In den meisten Fällen spricht ein Mensch nicht nur auf einer, sondern gleich auf mehreren Ebenen. Gleichzeitig hört und versteht der Empfänger mit verschiedenen Ohren. So entsteht schnell ein Wirrwarr aus Missverständnissen, unterschwelligen Botschaften und Fehlinterpretationen, die zu Konflikten führen können. Macht Dein Chef Dich beispielsweise fünf Mal darauf aufmerksam, dass Du zu spät bist und Du antwortest jedes Mal nur auf der Sachebene mit „Stimmt“, könnte er mit der Zeit sehr wütend werden.

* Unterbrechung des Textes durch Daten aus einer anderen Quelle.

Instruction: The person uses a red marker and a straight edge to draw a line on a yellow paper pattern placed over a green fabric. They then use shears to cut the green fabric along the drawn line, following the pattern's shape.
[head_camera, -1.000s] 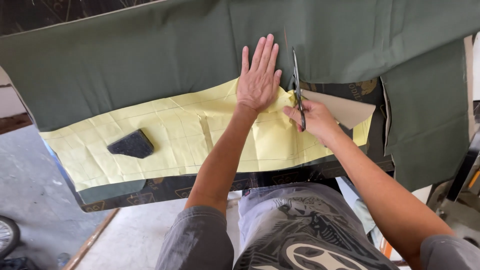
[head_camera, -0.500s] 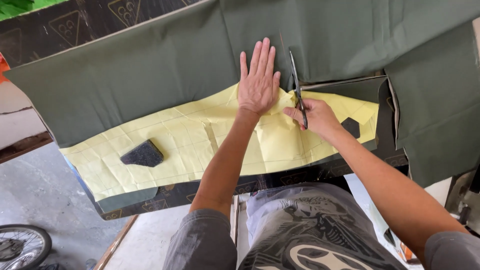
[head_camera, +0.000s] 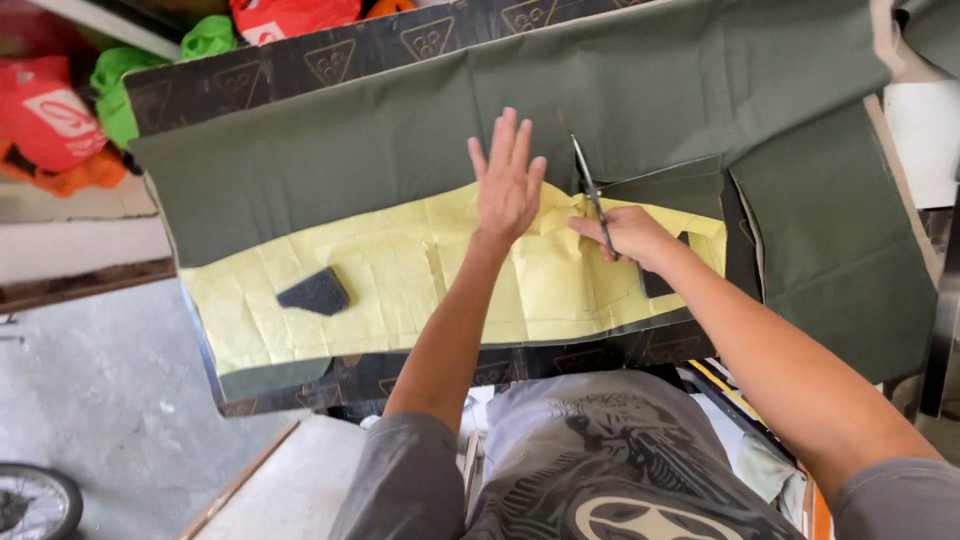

Er wünscht sich nämlich eine Entschuldigung Deinerseits sowie das Versprechen, in Zukunft mehr auf Ihre Pünktlichkeit zu achten. Übe Dich also ab sofort darin, Deine Interpretationen des Gesagten auf deren Richtigkeit zu überprüfen – und Dich selbst möglichst deutlich auszudrücken, indem Du einen „Schnabel“ bewusst wählst, ohne Andeutungen, unterschwellige Appelle & Co.